An dieser Geschichte krankt der Film nicht. Alle Klischees werden bedient. Es wird kein Hirn investiert. Was ein bisschen zweifeln lässt ist allerdings das Gefühl, dass die Macher von Team America nicht so ganz an ihre Position glauben. Nicht alles, was aus Sicht der restlichen Welt nur eine Parodie sein kann, kommt auch als solche rüber. Das gilt vor allem für die sehr plakative Darstellung anderer Völker. Es ist zum Start noch witzig, dass die Franzosen natürlich Pantomimen auf den Straßen rumspringen haben. Aber dann geht es immer so weiter, bis schließlich Kim auf der Pickelhaube des deutschen Gesandten aufgespießt wird (weniger ist mehr!).
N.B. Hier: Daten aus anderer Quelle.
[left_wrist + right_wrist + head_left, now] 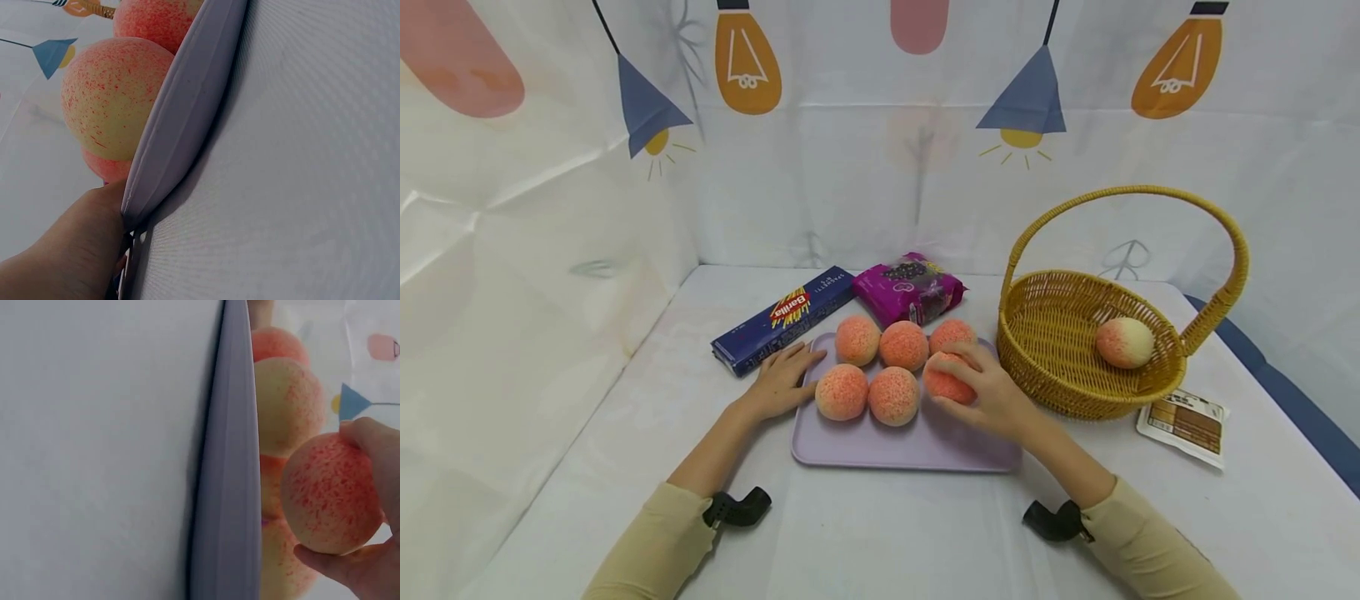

Schade bei dem Film ist das zum Teil unnötige Verlieren von Niveau. Die Sexszene der Puppen bringt den Film nicht weiter, sondern unterstreicht die phasenweise Lieblosigkeit der Umsetzung (selbiges gilt für die Katzen, die Panther sein sollen – na ja). Und die ewig währende Kotzszene ist nur dumm. Auch die Idee, die Menschen in Dicks, Pussies und Ass-holes einzuteilen (in der Kneipe hat es noch funktioniert), wird dann zum Ende in ein unnötig primitives Gesamtkonzept überführt.

Vielleicht haben sich die Leute hinter Team America gedacht, Puppen bluten und drastisch sterben zu lassen wäre innovativ. Das kann es zweifellos für die Zuschauer sein, die mit Peter Jackson nur den Herrn der Ringe verbinden. Der Rest sieht diese Dinge als aufgewärmt an.
Aus unerfindlichen Gründen bemüht sich der Film dann noch um Filmzitate. Was bei Star Wars (Luke als Jedi aus „Rückkehr der Jedi-Ritter“ noch o.k. war, ist bei den Matrix-Adaptionen einfach nur schlecht.

Gut ist die Musik, das Lied von Kim eingeschlossen. Die Tricks sind natürlich lächerlich, sollen sie aber ruhig sein. Es ist halt ein Marionettenfilm, der aber schon über der Augsburger Puppenkiste anzuordnen ist.
Wer „South park“ mag, wird wohl „Team America“ lieben. Für den Rest werden Erwartungen nicht erfüllt. Man wird ohne bleibenden Eindruck einfachst und zum Teil primitiv unterhalten. Dafür ist mir das Thema der amerikanischen Weltpolitik und des weltweiten Terrorismus aber zu wichtig. Ich weiß, dass das wieder unglaublich sozial klingt. Aber seht den Film selbst, ihr werden mich verstehen. Von mir nur 3 von 10 Punkten.